» **Activity**: Each line in the listing below that contains "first" should be returned.

» **Collected data**:
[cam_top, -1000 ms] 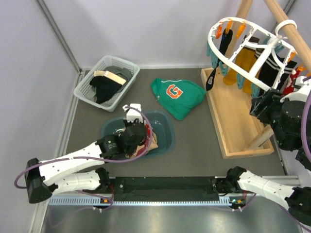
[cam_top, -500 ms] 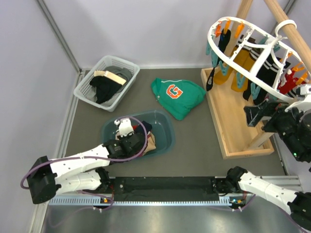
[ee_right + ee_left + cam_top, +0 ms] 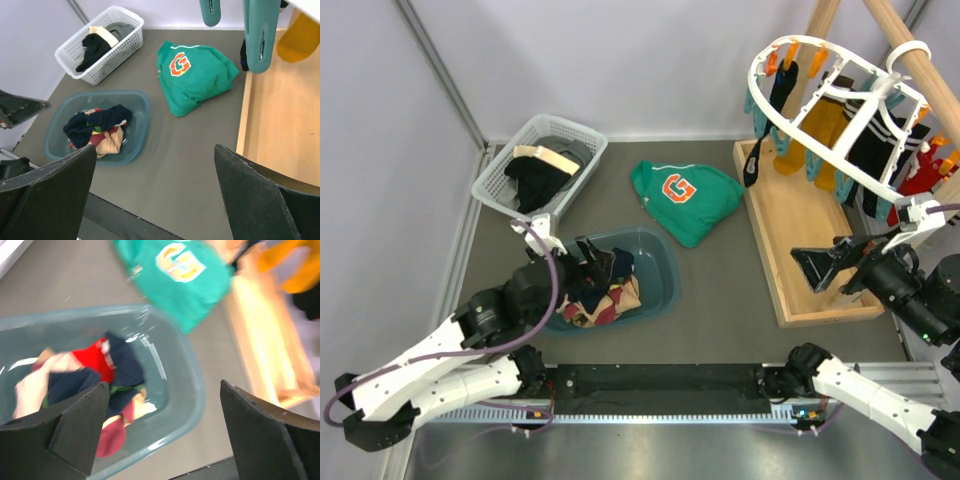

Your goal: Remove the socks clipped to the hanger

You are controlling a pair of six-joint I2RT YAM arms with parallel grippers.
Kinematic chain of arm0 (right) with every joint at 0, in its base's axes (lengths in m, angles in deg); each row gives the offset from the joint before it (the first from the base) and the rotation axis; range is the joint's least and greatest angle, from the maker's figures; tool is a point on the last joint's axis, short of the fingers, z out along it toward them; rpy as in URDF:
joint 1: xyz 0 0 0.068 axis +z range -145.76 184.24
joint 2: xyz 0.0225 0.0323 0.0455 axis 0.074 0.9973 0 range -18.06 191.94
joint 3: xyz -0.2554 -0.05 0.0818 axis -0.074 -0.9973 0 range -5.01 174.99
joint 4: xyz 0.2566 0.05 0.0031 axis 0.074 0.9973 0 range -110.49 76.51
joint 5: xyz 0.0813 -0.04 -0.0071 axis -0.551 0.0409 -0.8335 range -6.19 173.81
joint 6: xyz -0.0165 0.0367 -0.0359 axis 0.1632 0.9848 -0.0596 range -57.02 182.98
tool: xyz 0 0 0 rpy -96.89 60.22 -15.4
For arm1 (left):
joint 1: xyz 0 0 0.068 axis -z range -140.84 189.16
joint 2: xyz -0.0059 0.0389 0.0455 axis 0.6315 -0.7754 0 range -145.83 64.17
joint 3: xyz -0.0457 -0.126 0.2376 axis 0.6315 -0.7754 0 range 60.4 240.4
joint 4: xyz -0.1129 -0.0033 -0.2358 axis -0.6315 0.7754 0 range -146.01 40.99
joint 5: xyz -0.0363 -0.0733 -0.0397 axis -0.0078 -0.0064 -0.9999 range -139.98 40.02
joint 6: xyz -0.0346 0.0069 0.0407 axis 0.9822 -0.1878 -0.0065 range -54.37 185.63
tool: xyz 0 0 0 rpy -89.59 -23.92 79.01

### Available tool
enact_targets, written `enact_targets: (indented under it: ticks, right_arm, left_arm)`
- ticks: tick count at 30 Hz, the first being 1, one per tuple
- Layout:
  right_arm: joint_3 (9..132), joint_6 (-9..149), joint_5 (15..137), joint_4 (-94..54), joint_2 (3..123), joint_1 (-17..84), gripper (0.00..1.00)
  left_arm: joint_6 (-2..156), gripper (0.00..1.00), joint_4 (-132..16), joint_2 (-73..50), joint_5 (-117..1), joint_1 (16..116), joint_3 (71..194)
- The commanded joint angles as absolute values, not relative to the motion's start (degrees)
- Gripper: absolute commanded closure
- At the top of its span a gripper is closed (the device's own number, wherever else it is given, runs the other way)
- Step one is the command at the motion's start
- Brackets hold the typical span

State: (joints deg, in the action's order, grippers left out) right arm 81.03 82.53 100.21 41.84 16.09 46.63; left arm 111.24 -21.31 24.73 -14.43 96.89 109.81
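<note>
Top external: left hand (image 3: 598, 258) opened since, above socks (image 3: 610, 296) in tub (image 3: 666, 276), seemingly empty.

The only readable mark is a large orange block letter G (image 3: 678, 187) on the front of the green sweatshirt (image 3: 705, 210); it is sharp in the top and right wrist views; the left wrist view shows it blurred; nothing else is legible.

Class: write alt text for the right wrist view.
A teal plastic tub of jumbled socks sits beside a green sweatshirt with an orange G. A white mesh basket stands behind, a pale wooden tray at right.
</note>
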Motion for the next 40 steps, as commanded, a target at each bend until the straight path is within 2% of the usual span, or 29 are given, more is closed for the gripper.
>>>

» **Result for this task**:
Kinematic chain of arm0 (right) with every joint at 0, in its base's axes (lengths in m, angles in deg); each row gives the offset from the joint before it (the first from the base) and the rotation axis; range is the joint's least and greatest angle, from the maker's figures; tool is a point on the last joint's axis, short of the fingers, z out along it toward them; rpy as in URDF:
- ticks: tick count at 30 Hz, the first being 1, one per tuple

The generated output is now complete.